Many shortwave relay stations are directly or indirectly powered by oil.
In some places (ALLOIS, ISSODUN; France) -- atomic power is available.
In other places coal is available (Hawaii).
Hydro power probably powers only 33% of shortwave relay stations (globally)
with 4+ shortwave transmitters 50kw.

Due to jamming disappearing, 500 kw output power is for the most part not
needed (with some notable exceptions).
However, due to the geopolitical importance of SW it is very hard to place a
SW relay station into another country.

However, with a demand of 33 billion barrels of oil per year -- and most
nations not exporting their oil production (if they still have any) ...
conflict over the remaining amounts will notch up. Shortwave will come back,
because the expensive TV and Sat -TV infrastrure may not necessarily last
(or be fully viable) during a global recession that runs for 30 or 40 years.

33 billion barrels per year equals (1 km x 1 km x 1400 stories) of volume
area (ignoring compression issues due to depth of the oil).

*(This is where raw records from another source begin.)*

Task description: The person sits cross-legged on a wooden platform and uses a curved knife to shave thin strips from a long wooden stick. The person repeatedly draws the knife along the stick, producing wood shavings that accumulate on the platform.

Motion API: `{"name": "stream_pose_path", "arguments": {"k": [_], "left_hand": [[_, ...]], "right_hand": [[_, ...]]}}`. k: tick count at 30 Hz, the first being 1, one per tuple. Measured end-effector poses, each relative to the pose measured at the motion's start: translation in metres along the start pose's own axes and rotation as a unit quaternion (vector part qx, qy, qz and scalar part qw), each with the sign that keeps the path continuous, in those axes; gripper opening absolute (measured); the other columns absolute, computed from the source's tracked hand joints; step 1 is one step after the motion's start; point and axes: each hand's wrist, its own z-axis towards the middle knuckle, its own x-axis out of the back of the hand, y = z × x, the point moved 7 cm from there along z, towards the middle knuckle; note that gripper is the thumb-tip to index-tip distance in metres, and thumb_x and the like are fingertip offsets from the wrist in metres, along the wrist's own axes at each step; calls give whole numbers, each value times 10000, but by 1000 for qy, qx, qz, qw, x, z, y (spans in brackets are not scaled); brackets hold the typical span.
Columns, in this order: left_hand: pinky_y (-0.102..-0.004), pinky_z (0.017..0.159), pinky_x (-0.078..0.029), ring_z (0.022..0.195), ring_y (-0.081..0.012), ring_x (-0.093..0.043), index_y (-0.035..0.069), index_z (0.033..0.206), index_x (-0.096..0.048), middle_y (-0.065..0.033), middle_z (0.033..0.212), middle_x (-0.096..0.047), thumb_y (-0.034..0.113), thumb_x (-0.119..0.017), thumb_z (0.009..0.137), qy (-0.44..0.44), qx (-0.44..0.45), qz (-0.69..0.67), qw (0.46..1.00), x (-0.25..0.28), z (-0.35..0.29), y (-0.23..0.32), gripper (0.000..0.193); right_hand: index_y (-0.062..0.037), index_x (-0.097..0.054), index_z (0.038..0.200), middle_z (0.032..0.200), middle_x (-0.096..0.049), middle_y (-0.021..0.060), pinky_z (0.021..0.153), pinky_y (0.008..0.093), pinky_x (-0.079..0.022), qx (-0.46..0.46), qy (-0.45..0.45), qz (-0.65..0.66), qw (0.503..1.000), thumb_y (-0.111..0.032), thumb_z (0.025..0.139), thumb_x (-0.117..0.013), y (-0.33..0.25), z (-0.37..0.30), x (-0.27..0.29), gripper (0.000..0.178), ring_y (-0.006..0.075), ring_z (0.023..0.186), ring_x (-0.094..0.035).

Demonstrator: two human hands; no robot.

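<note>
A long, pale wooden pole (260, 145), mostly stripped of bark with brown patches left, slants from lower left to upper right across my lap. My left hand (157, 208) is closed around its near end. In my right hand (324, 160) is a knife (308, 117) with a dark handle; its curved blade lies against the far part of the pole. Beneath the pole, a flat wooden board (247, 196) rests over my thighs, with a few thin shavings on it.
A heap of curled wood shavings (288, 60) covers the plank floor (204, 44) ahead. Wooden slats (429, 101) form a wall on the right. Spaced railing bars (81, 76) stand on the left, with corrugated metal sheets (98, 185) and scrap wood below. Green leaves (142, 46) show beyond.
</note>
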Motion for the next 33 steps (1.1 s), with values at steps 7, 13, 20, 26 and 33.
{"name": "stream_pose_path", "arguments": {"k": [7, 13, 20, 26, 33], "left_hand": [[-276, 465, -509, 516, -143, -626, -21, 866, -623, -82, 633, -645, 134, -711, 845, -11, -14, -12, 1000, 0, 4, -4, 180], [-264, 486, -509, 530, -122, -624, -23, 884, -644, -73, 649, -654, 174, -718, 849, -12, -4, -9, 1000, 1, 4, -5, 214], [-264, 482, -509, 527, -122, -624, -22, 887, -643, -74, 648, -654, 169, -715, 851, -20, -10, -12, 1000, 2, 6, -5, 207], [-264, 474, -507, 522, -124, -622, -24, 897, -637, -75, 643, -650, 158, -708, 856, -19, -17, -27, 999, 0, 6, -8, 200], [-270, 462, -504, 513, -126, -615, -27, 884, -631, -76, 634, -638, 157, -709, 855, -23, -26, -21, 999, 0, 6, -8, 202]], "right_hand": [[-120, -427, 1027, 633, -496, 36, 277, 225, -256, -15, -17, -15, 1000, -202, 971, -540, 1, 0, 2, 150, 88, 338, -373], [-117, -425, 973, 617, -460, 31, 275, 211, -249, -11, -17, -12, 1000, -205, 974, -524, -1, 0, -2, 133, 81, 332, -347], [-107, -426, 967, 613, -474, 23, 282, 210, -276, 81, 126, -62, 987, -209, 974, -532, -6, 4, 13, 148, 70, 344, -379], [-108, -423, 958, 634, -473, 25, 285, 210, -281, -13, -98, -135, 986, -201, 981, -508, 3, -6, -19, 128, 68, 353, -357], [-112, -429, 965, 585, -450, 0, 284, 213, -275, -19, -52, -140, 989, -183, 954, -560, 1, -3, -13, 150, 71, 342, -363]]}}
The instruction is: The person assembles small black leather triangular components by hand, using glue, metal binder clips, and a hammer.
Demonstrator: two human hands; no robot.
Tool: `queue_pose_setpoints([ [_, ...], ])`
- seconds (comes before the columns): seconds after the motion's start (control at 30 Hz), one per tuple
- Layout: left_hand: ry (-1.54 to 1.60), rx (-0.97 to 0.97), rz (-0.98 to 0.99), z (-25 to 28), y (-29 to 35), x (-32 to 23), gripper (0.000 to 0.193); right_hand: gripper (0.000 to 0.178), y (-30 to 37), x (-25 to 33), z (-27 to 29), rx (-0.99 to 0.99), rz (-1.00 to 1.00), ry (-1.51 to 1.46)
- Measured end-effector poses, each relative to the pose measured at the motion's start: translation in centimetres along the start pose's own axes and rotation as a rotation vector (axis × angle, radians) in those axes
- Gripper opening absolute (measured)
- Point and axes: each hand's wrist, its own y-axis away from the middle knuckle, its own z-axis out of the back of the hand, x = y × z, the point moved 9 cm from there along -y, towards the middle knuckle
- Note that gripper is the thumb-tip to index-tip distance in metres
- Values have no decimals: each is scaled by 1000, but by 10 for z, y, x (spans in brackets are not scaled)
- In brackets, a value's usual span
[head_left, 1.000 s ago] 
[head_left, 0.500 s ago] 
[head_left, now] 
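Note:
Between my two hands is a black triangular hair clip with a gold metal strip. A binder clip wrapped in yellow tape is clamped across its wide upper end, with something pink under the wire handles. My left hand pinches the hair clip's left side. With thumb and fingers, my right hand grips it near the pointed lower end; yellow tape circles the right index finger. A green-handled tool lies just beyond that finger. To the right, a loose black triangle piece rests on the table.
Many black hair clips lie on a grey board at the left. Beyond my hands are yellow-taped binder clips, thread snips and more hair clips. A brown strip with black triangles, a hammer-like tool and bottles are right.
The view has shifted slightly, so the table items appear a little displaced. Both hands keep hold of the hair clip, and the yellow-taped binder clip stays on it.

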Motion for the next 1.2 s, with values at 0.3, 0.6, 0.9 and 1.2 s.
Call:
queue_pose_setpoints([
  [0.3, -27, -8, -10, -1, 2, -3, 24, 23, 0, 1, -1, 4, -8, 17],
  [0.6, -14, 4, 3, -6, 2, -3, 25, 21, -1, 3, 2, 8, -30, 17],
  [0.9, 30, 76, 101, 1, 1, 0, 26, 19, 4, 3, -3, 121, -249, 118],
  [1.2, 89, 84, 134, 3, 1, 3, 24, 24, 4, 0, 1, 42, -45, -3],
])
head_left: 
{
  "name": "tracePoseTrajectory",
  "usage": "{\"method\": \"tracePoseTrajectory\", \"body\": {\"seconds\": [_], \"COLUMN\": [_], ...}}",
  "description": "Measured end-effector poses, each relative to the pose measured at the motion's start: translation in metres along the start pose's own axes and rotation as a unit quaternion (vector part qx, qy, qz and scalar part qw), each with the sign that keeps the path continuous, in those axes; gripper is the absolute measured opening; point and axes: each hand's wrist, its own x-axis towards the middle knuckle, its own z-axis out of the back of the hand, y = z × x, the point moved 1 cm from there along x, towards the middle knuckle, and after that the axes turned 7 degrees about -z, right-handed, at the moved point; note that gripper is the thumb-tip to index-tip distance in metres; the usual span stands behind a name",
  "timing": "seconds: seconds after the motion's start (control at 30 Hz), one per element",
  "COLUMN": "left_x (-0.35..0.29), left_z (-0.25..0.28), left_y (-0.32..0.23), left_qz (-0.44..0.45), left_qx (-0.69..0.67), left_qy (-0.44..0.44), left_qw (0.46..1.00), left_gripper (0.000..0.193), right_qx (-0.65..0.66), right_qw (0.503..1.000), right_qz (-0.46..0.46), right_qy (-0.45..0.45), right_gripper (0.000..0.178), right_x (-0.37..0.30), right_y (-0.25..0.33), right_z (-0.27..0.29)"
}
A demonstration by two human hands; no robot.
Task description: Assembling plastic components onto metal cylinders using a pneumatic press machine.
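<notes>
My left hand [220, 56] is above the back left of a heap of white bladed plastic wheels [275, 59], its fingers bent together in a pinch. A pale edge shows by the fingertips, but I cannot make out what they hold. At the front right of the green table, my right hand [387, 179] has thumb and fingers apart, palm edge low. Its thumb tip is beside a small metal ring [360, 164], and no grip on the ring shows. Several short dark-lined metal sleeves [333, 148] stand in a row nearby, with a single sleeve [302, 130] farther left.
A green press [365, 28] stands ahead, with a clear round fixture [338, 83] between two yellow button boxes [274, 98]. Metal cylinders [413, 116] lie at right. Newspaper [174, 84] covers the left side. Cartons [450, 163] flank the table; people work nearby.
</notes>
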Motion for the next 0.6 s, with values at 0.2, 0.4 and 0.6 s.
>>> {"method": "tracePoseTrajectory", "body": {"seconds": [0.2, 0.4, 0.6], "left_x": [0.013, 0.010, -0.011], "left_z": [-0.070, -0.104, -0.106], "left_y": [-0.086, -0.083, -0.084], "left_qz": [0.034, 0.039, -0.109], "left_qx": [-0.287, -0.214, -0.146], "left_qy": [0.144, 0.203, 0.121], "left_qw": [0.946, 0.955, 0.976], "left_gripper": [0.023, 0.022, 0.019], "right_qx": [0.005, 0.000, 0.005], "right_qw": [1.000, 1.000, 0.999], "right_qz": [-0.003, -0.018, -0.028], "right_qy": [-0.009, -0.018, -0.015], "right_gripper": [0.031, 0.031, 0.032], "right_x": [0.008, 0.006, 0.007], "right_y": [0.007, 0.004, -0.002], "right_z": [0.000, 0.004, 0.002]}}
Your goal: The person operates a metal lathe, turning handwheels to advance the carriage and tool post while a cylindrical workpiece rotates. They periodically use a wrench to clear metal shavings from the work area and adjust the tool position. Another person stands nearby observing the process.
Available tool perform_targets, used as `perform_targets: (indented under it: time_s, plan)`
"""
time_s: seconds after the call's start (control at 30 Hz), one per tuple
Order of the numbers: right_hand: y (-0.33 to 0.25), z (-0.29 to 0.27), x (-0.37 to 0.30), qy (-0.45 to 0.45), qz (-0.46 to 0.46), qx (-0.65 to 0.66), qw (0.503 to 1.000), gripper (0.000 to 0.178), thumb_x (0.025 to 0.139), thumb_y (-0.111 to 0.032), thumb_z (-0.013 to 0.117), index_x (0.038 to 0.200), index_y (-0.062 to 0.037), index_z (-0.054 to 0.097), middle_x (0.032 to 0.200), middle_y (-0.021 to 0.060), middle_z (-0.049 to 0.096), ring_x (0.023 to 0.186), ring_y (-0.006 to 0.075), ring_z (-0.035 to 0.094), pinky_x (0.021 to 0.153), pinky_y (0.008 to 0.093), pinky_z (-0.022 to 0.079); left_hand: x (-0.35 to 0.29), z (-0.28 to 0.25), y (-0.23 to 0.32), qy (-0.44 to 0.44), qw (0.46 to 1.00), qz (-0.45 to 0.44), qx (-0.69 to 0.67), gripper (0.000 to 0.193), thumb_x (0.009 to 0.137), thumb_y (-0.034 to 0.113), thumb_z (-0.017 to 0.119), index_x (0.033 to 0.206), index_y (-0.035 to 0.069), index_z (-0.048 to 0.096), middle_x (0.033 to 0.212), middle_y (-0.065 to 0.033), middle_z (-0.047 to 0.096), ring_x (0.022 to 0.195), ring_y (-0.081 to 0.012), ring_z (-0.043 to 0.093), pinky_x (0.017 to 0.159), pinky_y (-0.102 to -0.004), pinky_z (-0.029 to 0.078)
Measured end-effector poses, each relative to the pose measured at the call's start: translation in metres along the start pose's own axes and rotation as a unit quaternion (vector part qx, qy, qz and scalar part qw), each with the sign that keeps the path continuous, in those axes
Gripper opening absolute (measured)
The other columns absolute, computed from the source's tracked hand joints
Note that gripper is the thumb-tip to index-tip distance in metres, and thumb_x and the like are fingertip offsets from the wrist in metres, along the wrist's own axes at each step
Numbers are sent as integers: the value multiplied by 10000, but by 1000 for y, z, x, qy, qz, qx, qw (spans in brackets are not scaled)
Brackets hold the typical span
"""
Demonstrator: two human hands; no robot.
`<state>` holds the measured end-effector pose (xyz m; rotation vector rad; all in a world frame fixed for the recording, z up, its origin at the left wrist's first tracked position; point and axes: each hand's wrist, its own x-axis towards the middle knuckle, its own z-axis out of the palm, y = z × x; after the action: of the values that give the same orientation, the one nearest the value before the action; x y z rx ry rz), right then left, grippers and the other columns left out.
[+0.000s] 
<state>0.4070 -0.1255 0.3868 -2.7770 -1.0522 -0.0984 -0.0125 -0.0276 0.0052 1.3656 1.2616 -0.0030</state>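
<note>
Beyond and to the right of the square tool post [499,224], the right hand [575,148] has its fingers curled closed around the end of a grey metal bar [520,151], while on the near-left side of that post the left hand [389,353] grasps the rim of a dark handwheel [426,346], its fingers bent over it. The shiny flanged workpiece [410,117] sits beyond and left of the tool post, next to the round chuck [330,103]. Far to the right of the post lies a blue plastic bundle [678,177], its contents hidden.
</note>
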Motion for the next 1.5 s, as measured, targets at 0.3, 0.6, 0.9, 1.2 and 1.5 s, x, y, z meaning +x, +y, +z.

What will bring Shortwave broadcasting back from a post Cold War
backwater
... PEAK OIL

Large oil provinces are no longer being discovered.

The kinds of geopolitical empires that can be built with a ready supply
of
cheap oil -- will no longer be viable.
Nations without oil will soon (over many decades) be equal as there will
be
no oil.

Relay stations shut down for PEAK OIL reasons
-- Caribbean Relay Station, Antigua (BBC-DW, direct cause)
-- Tangier 3, VOA-BBG (direct)
-- Delano, CA US, VOA-BBG (indirect, funding)

In risk
-- Relay Stations on: GUAM, SIPAN, ...

===============================================
What?

Ever read "Over a Barrel..." ? (
http://www.amazon.com/Over-Barrel-Br.../dp/1595550364
)

Your logic is flawed. Do you think that the discontinuance of "morse
code" on the high seas in favor of satellite communications is also
due to "PEAK OIL"?

Stations have given up on shortwave radio for other reasons more
trackable. (High operating and maintenance costs, budget cuts, votes
for other ways to spend money, and so forth).